I'll point out a few pain points that were on my mind when I wrote this. First, a great many of the submissions don't have a point: no thesis, no theme, no conclusion. I wanted to get at that right from the beginning, because if they do nothing else, I would like them to at least have a point.

The second paragraph is about pain. I see a lot of students write in generalities, avoiding specifics, avoiding culpability, avoiding conclusions. I believe that learning should hurt a little, because it's forcing you to confront something you misunderstand. This may be a lofty goal for a 200-level course, but I wanted to see what happened if I put it out there. Looking at it now, maybe I should revise that paragraph to be more about discussing concrete details rather than throwing around abstractions and generalities.

The third paragraph reflects my continual bafflement at how bad students are at using modern writing technology. We're using Google Docs, so we're not just digital, we're connected. Yet, students practically never include the URLs to their sources, much less actual hyperlinks. What many students do, that I react to in the paragraph, is fart around with fonts and sizes, almost always in ways that distract from the readability of the document. I know that the prerequisite writing course covers a bit of visual design, but clearly, students are not coming through with the self-awareness that they are bad at it. That's understandable coming out of a freshman-level course (isn't that what being a "sophomore" is all about, after all?), but what bothers me is that it's not clear that they understood that these choices have meaning. That is, the choices I see appear arbitrary, not treated like the design decisions that they are.

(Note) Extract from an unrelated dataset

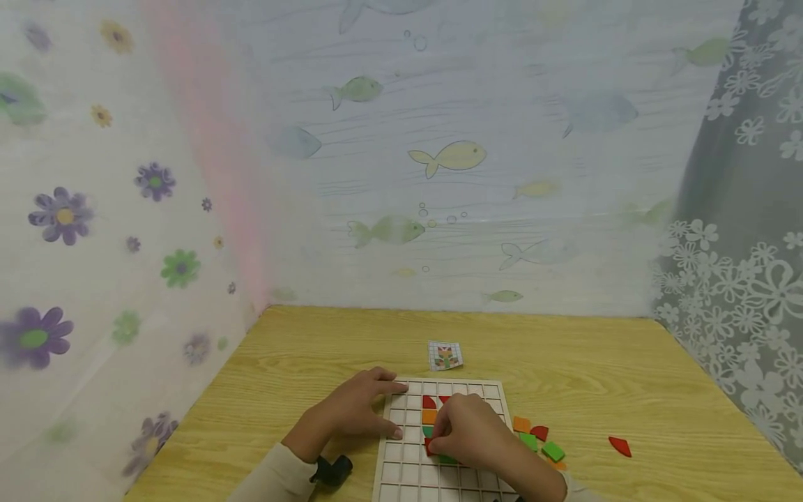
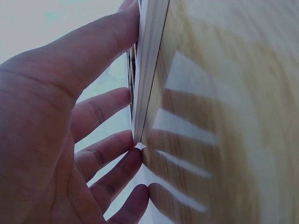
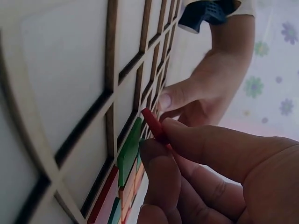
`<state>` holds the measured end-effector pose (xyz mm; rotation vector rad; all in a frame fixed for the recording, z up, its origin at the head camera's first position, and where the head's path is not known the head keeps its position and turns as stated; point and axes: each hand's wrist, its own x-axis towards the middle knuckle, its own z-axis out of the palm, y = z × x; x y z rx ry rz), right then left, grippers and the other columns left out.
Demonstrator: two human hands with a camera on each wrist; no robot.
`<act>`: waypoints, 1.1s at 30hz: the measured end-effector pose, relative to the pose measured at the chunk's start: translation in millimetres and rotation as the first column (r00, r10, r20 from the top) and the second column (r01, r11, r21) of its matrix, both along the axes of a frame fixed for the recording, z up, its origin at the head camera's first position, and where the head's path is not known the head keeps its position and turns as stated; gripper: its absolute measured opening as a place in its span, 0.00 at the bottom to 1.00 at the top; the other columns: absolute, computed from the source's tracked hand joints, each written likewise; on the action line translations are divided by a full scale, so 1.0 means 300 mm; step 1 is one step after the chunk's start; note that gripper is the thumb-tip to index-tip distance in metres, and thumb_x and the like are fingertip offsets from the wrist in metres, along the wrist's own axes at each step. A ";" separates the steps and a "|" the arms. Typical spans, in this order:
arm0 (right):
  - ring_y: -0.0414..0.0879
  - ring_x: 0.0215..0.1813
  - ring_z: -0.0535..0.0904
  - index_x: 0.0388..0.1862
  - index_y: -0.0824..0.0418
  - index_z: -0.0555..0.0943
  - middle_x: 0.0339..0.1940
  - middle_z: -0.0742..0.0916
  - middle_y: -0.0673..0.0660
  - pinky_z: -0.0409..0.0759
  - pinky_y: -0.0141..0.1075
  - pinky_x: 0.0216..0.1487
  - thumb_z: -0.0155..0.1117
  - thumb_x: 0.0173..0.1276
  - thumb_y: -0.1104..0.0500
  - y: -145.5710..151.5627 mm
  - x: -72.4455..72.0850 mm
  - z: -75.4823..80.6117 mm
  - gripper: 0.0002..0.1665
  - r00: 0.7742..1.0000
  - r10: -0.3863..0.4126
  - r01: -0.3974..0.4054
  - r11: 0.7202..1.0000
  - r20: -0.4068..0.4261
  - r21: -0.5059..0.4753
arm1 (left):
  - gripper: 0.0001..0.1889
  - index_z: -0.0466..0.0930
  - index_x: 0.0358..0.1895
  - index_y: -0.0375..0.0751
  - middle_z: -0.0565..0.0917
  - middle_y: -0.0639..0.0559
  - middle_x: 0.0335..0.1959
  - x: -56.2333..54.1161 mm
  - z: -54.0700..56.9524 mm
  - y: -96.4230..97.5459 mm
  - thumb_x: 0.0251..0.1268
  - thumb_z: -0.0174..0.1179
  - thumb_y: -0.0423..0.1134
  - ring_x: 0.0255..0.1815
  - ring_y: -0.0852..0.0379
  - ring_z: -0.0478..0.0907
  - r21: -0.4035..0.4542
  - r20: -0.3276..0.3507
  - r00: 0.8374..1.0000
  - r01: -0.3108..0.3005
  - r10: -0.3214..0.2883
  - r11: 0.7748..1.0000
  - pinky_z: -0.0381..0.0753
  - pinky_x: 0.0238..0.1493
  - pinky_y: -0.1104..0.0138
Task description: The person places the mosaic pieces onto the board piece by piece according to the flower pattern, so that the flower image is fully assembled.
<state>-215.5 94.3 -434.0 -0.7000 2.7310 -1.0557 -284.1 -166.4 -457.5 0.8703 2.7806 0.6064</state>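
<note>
A white grid board [image 1: 401,474] with raised wooden ridges lies on the table. My right hand [image 1: 467,432] is over its middle and pinches a red mosaic tile [image 3: 153,123] between thumb and forefinger, tilted at the ridges beside a green tile [image 3: 129,151]. Orange [image 1: 429,417], red and green tiles fill cells near it; some are hidden behind the hand. My left hand [image 1: 360,404] rests on the board's left edge, its fingers spread and fairly straight. In the left wrist view, thumb and fingertips touch the board's edge [image 2: 149,60].
Beyond the board lies a small pattern card [image 1: 445,355] showing a coloured figure on a grid. Several loose tiles, among them a green one [image 1: 554,451], lie right of the board. A red quarter-shaped tile [image 1: 620,446] sits farther right.
</note>
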 end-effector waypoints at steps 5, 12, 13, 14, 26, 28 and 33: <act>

The last paragraph is my way of sharing my excitement at finding out The Elements of Style first edition was in the public domain. I was required to buy a copy of this book (not the first edition, naturally) in my first semester of grad school, as part of a research seminar course in which faculty presented their research and new grad students wrote essay responses. I remember enjoying the book, not so much because of the structural concepts—I've always been a decent writer, after all—but because it helped me collect my reasons for good writing practice. Maybe it's too much to expect that a sophomore CS major would go fall in love with style, but a guy can dream.

That's the story behind my revised essay-on-essays. I see some parts that I will likely clean up between semesters. So far, it's not clear that it's made any difference at all, except again for the time it saves me: I have referred a handful of students to it after they turn in something completely unstructured or inappropriate.